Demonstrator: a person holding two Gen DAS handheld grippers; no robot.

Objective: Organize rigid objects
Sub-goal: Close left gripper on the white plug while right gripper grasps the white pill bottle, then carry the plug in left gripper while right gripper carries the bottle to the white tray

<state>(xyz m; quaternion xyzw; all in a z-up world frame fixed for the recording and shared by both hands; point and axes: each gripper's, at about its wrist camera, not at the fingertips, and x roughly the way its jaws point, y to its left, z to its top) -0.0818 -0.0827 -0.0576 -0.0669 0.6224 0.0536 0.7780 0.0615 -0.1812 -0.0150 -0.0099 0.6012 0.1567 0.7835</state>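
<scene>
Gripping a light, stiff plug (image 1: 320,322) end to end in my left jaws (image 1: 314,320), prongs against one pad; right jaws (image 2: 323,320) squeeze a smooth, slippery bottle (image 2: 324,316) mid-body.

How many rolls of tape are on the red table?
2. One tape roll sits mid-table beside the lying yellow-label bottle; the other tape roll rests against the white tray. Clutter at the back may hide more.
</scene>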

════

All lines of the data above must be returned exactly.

Demonstrator: a person holding two Gen DAS handheld grippers; no robot.

Objective: Organize rigid objects
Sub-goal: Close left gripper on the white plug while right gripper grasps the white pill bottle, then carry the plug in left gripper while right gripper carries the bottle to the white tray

<state>(xyz m; quaternion xyzw; all in a z-up world frame fixed for the recording and shared by both hands; point and axes: each gripper's, at about its wrist camera, not at the fingertips, and x roughly the way its jaws point, y to its left, z to its top) -0.0818 -0.0827 -0.0576 -0.0669 0.6224 0.0536 0.7780 0.0615 -0.1812 -0.0150 -0.0099 0.6012 0.1567 0.7835</state>
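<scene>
Gripping a light, stiff plug (image 1: 320,322) end to end in my left jaws (image 1: 314,320), prongs against one pad; right jaws (image 2: 323,320) squeeze a smooth, slippery bottle (image 2: 324,316) mid-body.

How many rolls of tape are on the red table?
2. One tape roll sits mid-table beside the lying yellow-label bottle; the other tape roll rests against the white tray. Clutter at the back may hide more.
</scene>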

A complete answer has now been given to the exercise.